As of press time, the 31st Aerospace Medicine Squadron has gone 2,148 days - or almost six years - without a DUI; the 31st Dental Squadron has gone 2,131 days- or nearly six years - without a DUI; the 31st Medical Support Squadron has gone 1,417 days - or almost four years - without a DUI; and the 31st Operation Support Squadron has 1,027 days - or nearly three years - without a DUI.

All the squadrons credit their success to teamwork and have similar programs in place to avoid DUIs.

The 31st DS uses twice-a-month commander's calls to ensure Airmen know their leadership is there to help.

"We have a small squadron of about 53 people and since we're small, we see our people face-to-face every day," said Senior Master Sgt. Michelle Sobel, 31st DS superintendent. "We're a tight knit group and everyone takes care of each other. We know everyone's plan and everyone has a recall roster in case a plan fails."

The 31st AMDS is also a small squadron, but it faces unique challenges because squadron members don't see each other every day.

"Even though we are separated, we have an 'open squadron policy' where people can go to anyone in the squadron for help," said Senior Airman Dmitri Meyer, 31st AMDS public health technician. "Our squadron uses wingman programs, weekend roll calls and flight plans. Flight NCOs and supervisors also stress responsibility."

The 31st OSS recently reached 1,000 days without a DUI.

"Members of the 31st OSS really use the wingman program and look out for each other," said Tech. Sgt. Shawn Strubbe, 31st OSS acting first sergeant. "We tend to know our plan and stick to it."

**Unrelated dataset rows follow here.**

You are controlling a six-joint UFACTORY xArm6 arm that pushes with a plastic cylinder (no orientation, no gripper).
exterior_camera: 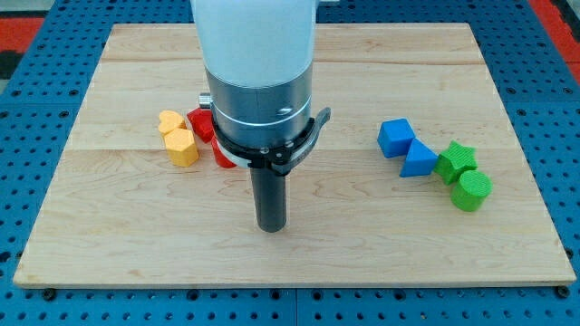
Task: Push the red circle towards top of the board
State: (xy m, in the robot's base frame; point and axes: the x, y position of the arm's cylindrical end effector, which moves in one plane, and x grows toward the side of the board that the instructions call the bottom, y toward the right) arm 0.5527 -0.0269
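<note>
My tip (271,226) rests on the wooden board (362,235), below the view's centre and slightly left. Red blocks (201,123) lie just up and left of it, largely hidden behind the arm's metal body, so I cannot tell which one is the red circle. A second red piece (222,158) peeks out by the arm's lower left edge. The tip stands below and to the right of the red blocks, apart from them.
A yellow heart-like block (170,121) and a yellow hexagon-like block (183,147) sit left of the red ones. At the view's right lie a blue cube (395,138), a blue triangle (419,160), a green star (456,160) and a green cylinder (471,190).
</note>
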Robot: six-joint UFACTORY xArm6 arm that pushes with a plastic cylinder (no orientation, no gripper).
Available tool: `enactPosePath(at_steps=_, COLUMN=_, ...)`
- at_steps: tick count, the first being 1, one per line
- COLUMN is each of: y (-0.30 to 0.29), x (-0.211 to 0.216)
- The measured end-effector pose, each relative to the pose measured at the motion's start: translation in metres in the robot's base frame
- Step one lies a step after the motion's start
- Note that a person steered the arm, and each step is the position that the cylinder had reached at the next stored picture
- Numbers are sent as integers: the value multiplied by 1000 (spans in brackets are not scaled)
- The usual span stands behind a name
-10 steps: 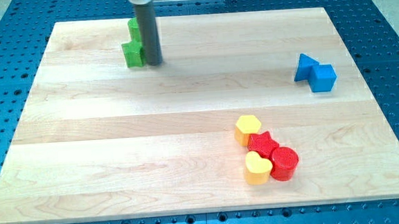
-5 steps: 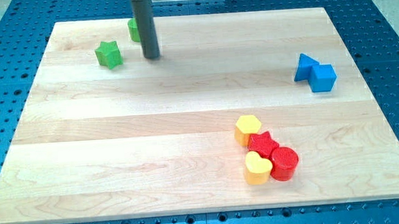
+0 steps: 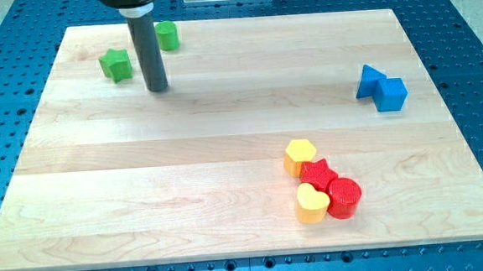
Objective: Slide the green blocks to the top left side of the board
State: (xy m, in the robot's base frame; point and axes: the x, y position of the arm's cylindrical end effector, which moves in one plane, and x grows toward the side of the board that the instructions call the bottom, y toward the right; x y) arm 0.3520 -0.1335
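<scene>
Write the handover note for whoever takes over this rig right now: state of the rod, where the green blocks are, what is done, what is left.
My tip is down on the board, to the right of the green star block and below-left of the other green block, touching neither.
Both green blocks sit in the board's top left area, apart from each other.
Done: both greens are up there.
Left: perhaps nudge them closer to the corner.

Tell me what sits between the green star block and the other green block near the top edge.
In the camera view, only my rod: my tip stands between the green star block and the green block, slightly below their line, touching neither.
</scene>
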Motion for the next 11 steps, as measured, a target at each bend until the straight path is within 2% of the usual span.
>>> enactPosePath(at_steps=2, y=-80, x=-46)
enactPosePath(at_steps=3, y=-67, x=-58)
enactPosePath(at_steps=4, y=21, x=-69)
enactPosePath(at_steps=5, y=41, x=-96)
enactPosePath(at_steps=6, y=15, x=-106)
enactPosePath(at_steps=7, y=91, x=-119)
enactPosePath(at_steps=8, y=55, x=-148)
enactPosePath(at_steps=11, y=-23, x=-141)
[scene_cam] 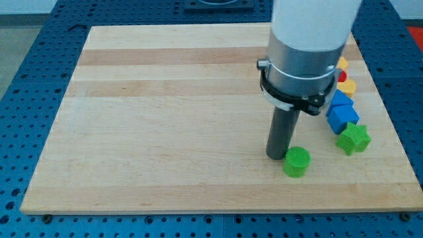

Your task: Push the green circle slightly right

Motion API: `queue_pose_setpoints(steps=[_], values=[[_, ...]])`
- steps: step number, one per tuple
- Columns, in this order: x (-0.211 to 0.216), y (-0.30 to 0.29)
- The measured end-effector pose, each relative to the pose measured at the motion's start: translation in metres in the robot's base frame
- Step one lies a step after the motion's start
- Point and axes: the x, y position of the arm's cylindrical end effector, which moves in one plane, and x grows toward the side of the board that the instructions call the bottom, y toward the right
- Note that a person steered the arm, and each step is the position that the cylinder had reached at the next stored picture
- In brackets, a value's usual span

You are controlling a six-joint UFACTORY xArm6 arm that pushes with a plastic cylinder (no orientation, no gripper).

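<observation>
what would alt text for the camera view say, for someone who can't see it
My tip rests on a wooden board, touching the left side of a green circle near the view's bottom right. Further right sit a green star, blue blocks and partly hidden yellow and red blocks.

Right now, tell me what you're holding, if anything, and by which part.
Nothing is held. I have no claw, only a rod. My tip rests on the board right beside the green circle, on its left in the view, touching or nearly so.
</observation>
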Motion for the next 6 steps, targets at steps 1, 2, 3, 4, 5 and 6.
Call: queue_pose_setpoints(steps=[1,2,3,4,5,6], values=[[0.0,-0.027],[0.013,-0.043],[0.027,-0.026],[0.027,0.012],[0.027,0.039],[0.027,0.023]])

The 31st MDSS also has an effective squadron wingman program and implements weekly squadron and flight safety roll calls.

"There is accountability for individual weekend plans whether they are in or out of town, or if they have a designated driver," said Senior Master Sgt. Jeffrey Fordham, 31st MDSS superintendent. "If plans change, the supervisor or chain of command is notified, and at the beginning of the week, we go over how everyone's plan went."

The 31st MDSS also makes sure its people are aware of weather conditions that might change their plans as well as recent motor vehicle accidents and DUIs.

"It's a team effort to take care of one another and ensure you have a wingman that is there for you 24/7," Sergeant Fordham said.